Seizing on the teachable moment, I explained that a power color is something you need or use in regular and therapeutic doses and proceeded to list off the things I could think of in my life that were turquoise or a similar shade of blue:

  • my classroom
  • 2 swimsuits
  • couch cover
  • bed linens
  • bathroom rugs
  • new iPhone cover (3 as of last count)
  • iPad mini cover
  • Multiple device charging cords
  • Travel keyboard
  • Car charger
  • Three light-weight travel organizer bags
  • OPI nail polish in two shades – Tea the Cows Coe Home and Venice the Party?
  • casserole dishes
  • shower curtain
  • liquid eyeliner
  • several rings
  • Eight necklaces
  • eye shadow
  • woven beaded bracelet
  • snake leather rose-shaped hair clip from Bali
  • beach and bathroom towels
  • six scarves
  • three nesting glass vases from IKEA
  • kitchen rags
  • tea pot
  • kitchen chairs
  • stock pot
  • three water bottles
  • luggage set
  • several large balls of hand-spun yarn purchased abroad and knitted into a massive and brilliant sweater
  • two purses
  • morning insulated tea mug
  • 3 kilos of plant-based blue pigment, acquired in Morocco and transported across international boundaries with great effort and love by my generous and long-suffering boyfriend
  • 18 of 44 pairs of earrings currently in circulation
  • a cute hat whose style my Chilean brother in law tells me is only worn by prostitutes in his country
  • four bottles of nail polish
  • a Día de los Muertos ceramic skull acquired for me in Mexico by friends who understand about power colors
  • an exquisite patchwork quilt I bought in the bazaar in Jerusalem from a paunchy salesman with green eyes who wanted to make me his 4th wife
  • the matching footstool acquired at TJMaxx and several similar throw pillows
  • a new cutting board
  • kitchen tongs
  • spoon and wire whisk
  • my most recent dishes – dinner plates, salad plates, bowls and mugs
  • glass candle holders
  • at least 8 different watercolor pencils in slightly different tones
  • my two-blue-hued beach cruiser bicycle
  • helmet
  • several under-the-bed storage boxes
  • a tiny Cousinart brand charcoal grill and matching grill utensils
  • the tin that holds my pencils at home
  • the flowerpot on my desk at work that serves the same purpose
  • my current journal
  • a sweater re-gifted from my mom that may be an old lady style but I can’t really tell and actually don’t care
  • and a pair of underwear that are quite uncomfortable but persist in my drawer simply for the pleasure I take in seeing them there.
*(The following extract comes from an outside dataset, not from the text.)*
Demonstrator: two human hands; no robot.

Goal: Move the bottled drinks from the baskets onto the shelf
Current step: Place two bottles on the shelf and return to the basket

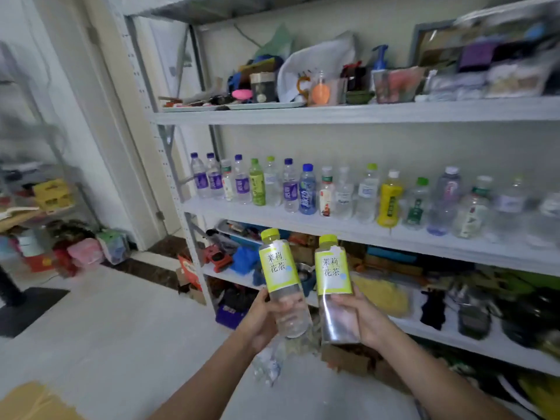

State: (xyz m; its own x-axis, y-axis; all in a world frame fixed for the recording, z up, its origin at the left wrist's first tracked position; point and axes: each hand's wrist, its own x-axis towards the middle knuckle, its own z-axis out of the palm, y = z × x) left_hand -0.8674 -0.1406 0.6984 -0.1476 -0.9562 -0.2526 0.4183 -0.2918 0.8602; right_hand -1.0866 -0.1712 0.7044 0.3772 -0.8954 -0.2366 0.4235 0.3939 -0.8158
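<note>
Lime-capped and upright, the left bottle (280, 277) sits gripped in the left hand (262, 321), the right bottle (333, 275) in the right hand (362, 318) (both just below the shelf (348, 231)).

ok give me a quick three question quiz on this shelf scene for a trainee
1. True or false: the left hand grips the left bottle, and the right hand grips the right bottle.
2. Both held bottles have caps that are: A purple, B green, C white.
3. Fill in: the yellow bottle stands on the ___.
Key: 1 true; 2 B; 3 shelf.
</note>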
And a favorite color is just the color you prefer over others. (Clearly power colors and favorite colors are the same thing, the difference being that a power color has a touch of OCD to it.  All right.  More than a touch.  Naturally, I didn’t want to spell it out in such unflattering terms, so I left it to him to draw that conclusion. )

“Oh.  Ok.”  He took in my lengthy explanation unfazed while the rest of the class watched intently, delighted with the commercial break.  And with that cleared up, bent his head and they all returned to work.

What’s your power color? What’s the favorite thing you own in that hue?